自分は主にデザイン系の仕事だったためイラスト以外にもタイトルロゴや文字組などデザイン要素が多かった。ので、Adobe IllustratorのAIファイルのデータを提出して確認してもらうこともあった。ここでも場合によって必要ならば直し作業が発生する。
※データの名前を「ラフ1」「ラフ2」とかにすると何度も直しが重なると分からなくなるので「○○(案件名)_20220118」などと日付を入れたりしていました。
本データの提出
OKが出てデータを整えたら完成データを提出。
データを整えるというのは、自分の場合はレイヤーを整理して分かりやすい名前をつけておく、というのを心がけている。

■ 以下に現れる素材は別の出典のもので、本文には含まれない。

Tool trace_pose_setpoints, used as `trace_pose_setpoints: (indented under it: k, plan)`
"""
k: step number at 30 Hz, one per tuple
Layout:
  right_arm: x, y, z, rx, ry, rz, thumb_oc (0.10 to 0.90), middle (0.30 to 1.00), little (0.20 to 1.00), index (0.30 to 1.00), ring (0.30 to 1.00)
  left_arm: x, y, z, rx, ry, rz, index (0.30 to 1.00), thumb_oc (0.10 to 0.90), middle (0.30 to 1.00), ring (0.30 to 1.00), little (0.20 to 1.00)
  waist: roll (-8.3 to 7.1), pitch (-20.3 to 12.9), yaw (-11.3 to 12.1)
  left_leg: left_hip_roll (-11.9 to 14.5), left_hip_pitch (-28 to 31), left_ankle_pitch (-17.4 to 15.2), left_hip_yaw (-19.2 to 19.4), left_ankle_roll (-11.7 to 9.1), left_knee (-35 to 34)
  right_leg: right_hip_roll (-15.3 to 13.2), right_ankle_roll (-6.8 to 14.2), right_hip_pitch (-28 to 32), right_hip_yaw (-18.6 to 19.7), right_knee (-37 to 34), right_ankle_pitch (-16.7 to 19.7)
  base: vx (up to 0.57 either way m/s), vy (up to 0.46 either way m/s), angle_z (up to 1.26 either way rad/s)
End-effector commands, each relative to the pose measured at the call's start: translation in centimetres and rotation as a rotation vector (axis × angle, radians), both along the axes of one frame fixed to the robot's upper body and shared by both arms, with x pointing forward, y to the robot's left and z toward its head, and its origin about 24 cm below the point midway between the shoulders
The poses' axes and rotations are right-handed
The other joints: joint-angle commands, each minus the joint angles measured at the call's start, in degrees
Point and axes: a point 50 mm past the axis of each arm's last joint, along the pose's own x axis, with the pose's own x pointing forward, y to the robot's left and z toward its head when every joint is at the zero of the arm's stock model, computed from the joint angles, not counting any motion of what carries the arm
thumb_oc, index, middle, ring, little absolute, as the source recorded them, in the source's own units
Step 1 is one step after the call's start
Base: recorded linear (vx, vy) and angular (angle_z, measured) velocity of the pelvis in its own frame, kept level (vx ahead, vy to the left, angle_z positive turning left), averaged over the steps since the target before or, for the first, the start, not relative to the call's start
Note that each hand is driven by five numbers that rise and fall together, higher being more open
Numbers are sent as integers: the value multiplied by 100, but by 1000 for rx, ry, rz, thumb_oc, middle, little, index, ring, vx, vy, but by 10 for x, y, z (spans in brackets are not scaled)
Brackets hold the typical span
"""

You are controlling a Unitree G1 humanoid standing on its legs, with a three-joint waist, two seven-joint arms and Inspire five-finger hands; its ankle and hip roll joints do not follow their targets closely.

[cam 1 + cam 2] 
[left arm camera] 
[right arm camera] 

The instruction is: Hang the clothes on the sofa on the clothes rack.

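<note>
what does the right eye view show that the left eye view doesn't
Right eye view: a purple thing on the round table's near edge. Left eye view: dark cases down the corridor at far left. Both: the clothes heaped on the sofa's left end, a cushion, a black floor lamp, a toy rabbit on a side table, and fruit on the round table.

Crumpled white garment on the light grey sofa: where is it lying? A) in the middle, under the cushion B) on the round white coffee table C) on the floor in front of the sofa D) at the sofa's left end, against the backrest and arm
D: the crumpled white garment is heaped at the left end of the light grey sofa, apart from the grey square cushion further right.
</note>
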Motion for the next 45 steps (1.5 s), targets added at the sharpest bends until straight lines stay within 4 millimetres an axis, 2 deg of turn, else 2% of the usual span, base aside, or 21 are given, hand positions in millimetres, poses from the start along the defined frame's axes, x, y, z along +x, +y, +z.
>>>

完成データを出したあとで先方から「ロゴだけちょっと位置をずらしたいんですけど、こちらで修正してもいいですか?」みたいなときがあるので、他人が見ても分かりやすいデータにしておく。
仕事が終わったら請求書を作る
無事OKとなれば、請求書を作成して送付する。
最近はPDFで作成してメールに添付することが多い。印鑑も電子で捺す。
会社によって請求書の書式が違う(独自の通し番号があったりなど)ので、先方から「請求書を送ってください。その際の書式はこうでお願いします」みたいに指定されることもあり、そうでない場合には「請求書を送らせていただきたいので書式などあれば教えてください」と聞いて作成する。
とにかくこまめな連絡をすることで信頼関係ができる
仕事の進め方は本当にそれぞれ違うので「こういう進め方をすべき」ということはない。
けど、とにかくこまめに連絡を取ることで信頼関係ができ、お互いに安心して仕事ができる、というのは間違いないと感じている。
最初から完璧にやるのは無理だし、先方によけいな手間をかけさせてしまうこともたくさんあったのだけど、お互いにそれが仕事なんだ。と、場数を踏んでいくことでやっと学んできたところです。